What caused this apparent disappearance of the value effect? There are a handful of plausible-sounding explanations. Other than the tech bubble of the late 1990s, the sustained outperformance of growth has taken place largely in the second decade of the 21st century. Two structural characteristics of these years have been low interest rates and falling energy prices. These factors, in turn, have dampened enthusiasm for financial stocks and energy stocks – which also happen to occupy quite a bit of space in most value indexes. At the same time, technology companies (typically a mainstay of growth indexes) have steadily encroached on the territory of other industry sectors as an ever-greater swath of the economy has gone digital. Moreover, growth-oriented companies in general tend to benefit from persistently low interest rates as it makes it cheaper to fund their capital spending projects with low-cost debt.
Meaning and Mean Reversion
All that is well and good as far as explanations go, but what about mean reversion? Surely that other time-tested investment adage still holds true, the one about what goes up must also go down…right? After all, that sustained outperformance comes with a hefty price tag. The trailing twelve months P/E ratio for the S&P 500 Growth index is currently 24.2 times, while the S&P 500 Value index is a relative bargain at 15.3 times. It’s not surprising, then, that a sudden move like this week’s Rotation Monday would be setting off bells on the screens of asset allocators pondering tactical rotation decisions.

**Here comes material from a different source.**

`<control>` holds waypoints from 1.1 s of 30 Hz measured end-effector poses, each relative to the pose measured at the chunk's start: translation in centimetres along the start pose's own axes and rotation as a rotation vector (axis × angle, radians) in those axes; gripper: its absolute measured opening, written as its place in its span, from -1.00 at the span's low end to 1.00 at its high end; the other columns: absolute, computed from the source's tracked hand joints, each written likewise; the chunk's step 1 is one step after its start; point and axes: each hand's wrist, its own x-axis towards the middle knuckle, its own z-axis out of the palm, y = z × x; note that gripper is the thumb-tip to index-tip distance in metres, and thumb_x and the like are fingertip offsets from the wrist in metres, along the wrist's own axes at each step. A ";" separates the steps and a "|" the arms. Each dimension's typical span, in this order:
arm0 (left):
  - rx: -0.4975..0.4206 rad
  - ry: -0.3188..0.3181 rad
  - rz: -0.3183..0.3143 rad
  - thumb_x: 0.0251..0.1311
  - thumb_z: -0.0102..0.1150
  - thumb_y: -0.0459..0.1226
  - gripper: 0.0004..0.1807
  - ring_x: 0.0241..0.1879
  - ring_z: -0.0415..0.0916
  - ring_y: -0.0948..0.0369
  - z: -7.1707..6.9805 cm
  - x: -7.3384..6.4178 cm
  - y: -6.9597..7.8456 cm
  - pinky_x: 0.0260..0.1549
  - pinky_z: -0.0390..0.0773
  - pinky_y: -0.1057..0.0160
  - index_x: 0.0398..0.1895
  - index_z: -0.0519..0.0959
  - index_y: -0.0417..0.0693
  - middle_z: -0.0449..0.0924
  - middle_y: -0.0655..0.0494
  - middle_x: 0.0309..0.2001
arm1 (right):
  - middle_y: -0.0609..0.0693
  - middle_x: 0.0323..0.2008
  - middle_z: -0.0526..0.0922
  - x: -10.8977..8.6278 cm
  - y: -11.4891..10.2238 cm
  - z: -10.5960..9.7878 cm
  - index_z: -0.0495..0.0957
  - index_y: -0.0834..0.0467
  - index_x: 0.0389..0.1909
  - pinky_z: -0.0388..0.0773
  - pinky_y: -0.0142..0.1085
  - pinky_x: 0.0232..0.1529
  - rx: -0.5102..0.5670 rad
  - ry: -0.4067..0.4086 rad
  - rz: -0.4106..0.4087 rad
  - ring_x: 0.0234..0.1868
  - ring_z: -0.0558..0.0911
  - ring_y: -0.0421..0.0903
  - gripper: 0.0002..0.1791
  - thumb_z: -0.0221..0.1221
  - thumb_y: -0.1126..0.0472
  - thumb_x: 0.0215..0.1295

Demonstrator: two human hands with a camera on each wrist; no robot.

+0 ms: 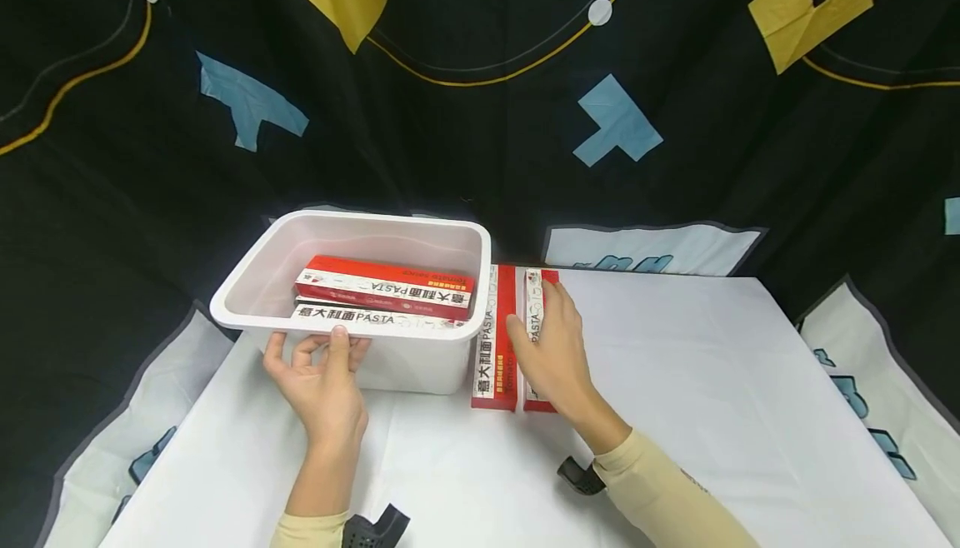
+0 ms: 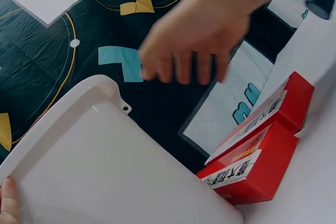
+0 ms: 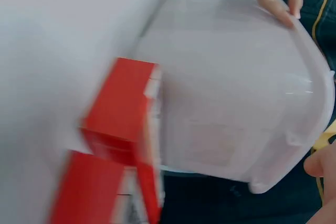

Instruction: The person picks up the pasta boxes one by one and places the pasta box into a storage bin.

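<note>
My left hand point(image 1: 326, 386) pinches the front rim of a white plastic bin point(image 1: 420, 365), thumb on the lip and fingers beneath it. Inside the bin lie a red-and-white pasta box point(image 1: 386, 286) and, below it, another pasta box point(image 1: 375, 316). Two more pasta boxes stand side by side against the bin's right: a nearer one point(image 1: 495, 348) and an outer one point(image 1: 542, 405). Over the outer box hovers my right hand point(image 1: 558, 348), fingers spread downward and holding nothing; the left wrist view has this hand point(image 2: 194, 40) well above both boxes.
A white-covered table point(image 1: 675, 381) carries the bin and boxes. Behind it hangs a dark cloth point(image 1: 465, 148) with yellow and blue patches. White cloth panels point(image 1: 862, 365) border the table's sides and back.
</note>
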 end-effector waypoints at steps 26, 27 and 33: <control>0.032 0.010 -0.016 0.22 0.26 -0.41 -0.14 0.02 0.58 -0.09 -0.1 0.1 0.0 -0.07 0.70 0.08 0.38 -0.09 0.15 0.27 -0.16 0.11 | 0.23 -0.14 0.49 -4.3 5.9 2.3 0.09 0.50 0.32 0.58 0.09 -0.11 -0.352 -0.226 0.209 -0.05 0.42 0.20 0.14 0.41 -0.08 -0.15; 0.031 0.011 -0.015 0.22 0.26 -0.41 -0.14 0.01 0.58 -0.09 -0.1 0.1 0.0 -0.07 0.70 0.08 0.38 -0.09 0.15 0.27 -0.16 0.10 | 0.24 -0.14 0.50 -4.3 6.0 2.3 0.10 0.51 0.31 0.57 0.11 -0.09 -0.362 -0.220 0.193 -0.07 0.43 0.21 0.18 0.44 -0.09 -0.20; 0.033 0.005 -0.015 0.22 0.25 -0.41 -0.15 0.02 0.57 -0.09 0.0 0.1 0.0 -0.06 0.69 0.09 0.38 -0.10 0.14 0.26 -0.15 0.10 | 0.12 -0.27 0.52 -4.7 6.8 2.5 0.22 0.42 0.23 0.61 -0.07 -0.35 -0.334 -0.139 0.167 -0.23 0.49 0.08 0.08 0.48 -0.07 -0.28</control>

There’s not much one can read into the short period after Monday’s close, except to say that nothing in the way of sustained outperformance for value stocks has taken place since. Nor have the overall macro factors changed much. Whatever it was that was working for growth before would still seem to be working today – low interest rates, for one, are not going anywhere even if the 10-year Treasury yield is higher today than it was a week ago and the 30-year is back above 2 percent. Mini-rotations like Monday are to be expected from time to time – and how nice it was that the value stock buying frenzy saved us from having a big drop in the overall market to start the week. But it may be some time yet before the rotation plants firmer roots and returns value investing to its erstwhile glory days.